Прекрасно, структурализм!с иронией заметила девушка в желтом свитере. — Критик из числа Посвященных заменяет слово «история» словом «диахрония», утверждает, что синхроническое описание несовместимо с описанием диахроническим, провозглашает универсальное значение синхронических описаний и, исходя из этого, отрицает возможность придать смысл описанию историческому.
— Да ну! — воскликнул верзила с лицом казака, какие в Аргентине встречаются только среди евреев.
— Как тебя звать? — спросил у девушки Сабато, перебирая в уме: «Зильберштейн, Гринберг, Эдельман».
— Сильвия.
— Сильвия, а дальше?
— Сильвия Джентиле.
В конце концов, не в этом дело. Разве дон Хорхе Итцигсон не говорил, что нигде не видел столько еврейских лиц, как в Италии? К тому же, ее лицо с восточными чертами напоминает лица, какие видишь в Калабрии, в Сицилии. Голову она слегка наклоняла вперед, настороженным движением близоруких, которые могут не заметить, что перед ними яма или верблюд.
Ошибка сделала его более снисходительным. Очень хорошо, что они не читают его книг, это лучшее, что они могут сделать. Парень по фамилии Пуч поспешил сказать, что он-то прочел их все.

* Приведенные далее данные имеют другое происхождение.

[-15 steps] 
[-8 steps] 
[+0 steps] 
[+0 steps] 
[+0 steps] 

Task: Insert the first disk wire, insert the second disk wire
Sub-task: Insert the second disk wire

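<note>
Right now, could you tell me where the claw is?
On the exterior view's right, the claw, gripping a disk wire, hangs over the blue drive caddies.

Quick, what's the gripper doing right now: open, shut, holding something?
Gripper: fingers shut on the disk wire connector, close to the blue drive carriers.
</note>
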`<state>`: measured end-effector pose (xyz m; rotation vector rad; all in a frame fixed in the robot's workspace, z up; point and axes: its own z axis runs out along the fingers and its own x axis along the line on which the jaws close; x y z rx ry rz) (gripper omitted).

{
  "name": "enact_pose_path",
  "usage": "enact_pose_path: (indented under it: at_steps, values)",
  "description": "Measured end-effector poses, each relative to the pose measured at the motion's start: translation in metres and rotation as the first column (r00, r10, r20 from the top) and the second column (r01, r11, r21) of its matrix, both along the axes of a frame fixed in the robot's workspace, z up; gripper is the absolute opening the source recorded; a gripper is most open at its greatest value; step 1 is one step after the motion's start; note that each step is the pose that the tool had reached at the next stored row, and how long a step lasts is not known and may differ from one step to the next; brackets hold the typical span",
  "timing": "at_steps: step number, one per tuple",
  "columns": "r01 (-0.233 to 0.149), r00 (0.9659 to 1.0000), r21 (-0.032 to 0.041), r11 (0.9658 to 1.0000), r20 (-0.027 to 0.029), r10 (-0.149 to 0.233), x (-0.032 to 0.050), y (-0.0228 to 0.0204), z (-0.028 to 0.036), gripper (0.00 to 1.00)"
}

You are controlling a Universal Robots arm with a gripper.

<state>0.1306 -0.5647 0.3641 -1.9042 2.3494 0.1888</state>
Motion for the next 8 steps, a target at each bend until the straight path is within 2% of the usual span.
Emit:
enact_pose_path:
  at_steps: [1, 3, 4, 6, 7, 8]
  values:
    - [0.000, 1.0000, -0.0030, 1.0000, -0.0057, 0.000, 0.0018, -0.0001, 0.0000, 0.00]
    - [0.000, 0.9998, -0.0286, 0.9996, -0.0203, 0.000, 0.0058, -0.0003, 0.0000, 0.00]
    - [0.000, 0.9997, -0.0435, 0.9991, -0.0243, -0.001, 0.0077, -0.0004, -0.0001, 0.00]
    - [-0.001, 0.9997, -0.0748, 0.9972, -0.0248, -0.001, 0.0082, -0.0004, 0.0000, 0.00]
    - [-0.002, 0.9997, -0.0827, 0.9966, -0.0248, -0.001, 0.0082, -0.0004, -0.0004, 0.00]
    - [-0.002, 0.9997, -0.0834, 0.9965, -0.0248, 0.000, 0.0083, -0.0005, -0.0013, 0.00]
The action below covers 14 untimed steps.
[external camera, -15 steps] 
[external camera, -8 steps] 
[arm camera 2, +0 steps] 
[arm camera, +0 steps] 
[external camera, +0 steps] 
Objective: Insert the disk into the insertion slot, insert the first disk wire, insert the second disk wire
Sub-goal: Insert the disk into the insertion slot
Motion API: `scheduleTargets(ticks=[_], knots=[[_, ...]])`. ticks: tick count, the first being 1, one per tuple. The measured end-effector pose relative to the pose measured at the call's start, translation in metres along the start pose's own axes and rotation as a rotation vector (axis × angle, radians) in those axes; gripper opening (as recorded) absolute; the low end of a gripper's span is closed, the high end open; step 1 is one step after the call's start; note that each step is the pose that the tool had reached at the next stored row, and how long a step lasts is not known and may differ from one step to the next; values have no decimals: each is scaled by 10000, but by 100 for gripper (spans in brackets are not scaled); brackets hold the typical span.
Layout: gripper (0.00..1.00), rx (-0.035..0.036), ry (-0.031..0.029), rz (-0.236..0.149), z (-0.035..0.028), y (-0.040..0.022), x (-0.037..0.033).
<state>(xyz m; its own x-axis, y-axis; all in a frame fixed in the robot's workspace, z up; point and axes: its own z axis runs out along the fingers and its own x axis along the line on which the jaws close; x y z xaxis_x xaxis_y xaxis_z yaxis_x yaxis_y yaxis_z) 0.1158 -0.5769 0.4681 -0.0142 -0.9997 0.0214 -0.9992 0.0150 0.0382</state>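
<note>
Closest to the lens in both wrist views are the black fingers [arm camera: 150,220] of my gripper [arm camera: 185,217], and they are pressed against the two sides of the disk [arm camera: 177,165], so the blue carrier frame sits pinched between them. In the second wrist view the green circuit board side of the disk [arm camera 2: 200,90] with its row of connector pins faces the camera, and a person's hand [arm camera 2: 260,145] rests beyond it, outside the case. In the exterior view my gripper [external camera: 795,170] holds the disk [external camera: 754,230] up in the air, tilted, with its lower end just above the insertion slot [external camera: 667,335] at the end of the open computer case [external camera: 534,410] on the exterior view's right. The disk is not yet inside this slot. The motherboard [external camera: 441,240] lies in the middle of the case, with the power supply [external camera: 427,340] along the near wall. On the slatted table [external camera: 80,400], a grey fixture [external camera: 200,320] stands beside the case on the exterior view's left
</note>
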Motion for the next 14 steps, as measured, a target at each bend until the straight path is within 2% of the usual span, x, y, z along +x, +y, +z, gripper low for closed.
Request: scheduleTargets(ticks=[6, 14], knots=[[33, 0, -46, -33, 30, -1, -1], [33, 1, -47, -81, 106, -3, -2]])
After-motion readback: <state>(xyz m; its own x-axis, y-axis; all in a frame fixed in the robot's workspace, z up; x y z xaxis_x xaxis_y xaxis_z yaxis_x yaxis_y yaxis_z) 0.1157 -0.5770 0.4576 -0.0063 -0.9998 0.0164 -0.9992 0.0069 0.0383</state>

— Не может быть, — отозвался С. с легкой иронией. Молодые люди продолжали спорить и обвинять друг друга по поводу структурализма, Маркузе, империализма, революции, Чили, Кубы, Мао, советской бюрократии, Борхеса, Маречаля[142].
— Все ясно.
— Что ясно?
Оказывается, этот казак с нелепо пискливым голосом хотел спросить, следует ли вообще перестать писать.
— Как тебя звать?
— Маурисио Соколински, окончание «и», а не «ий», двадцать три года, особых примет нет.
С. внимательно посмотрел на него. Он, случайно, не сочиняет?
— Должен признаться, что да.
И что же он пишет?
Афоризмы. Афоризмы дикаря. Я, знаете ли, грубиян.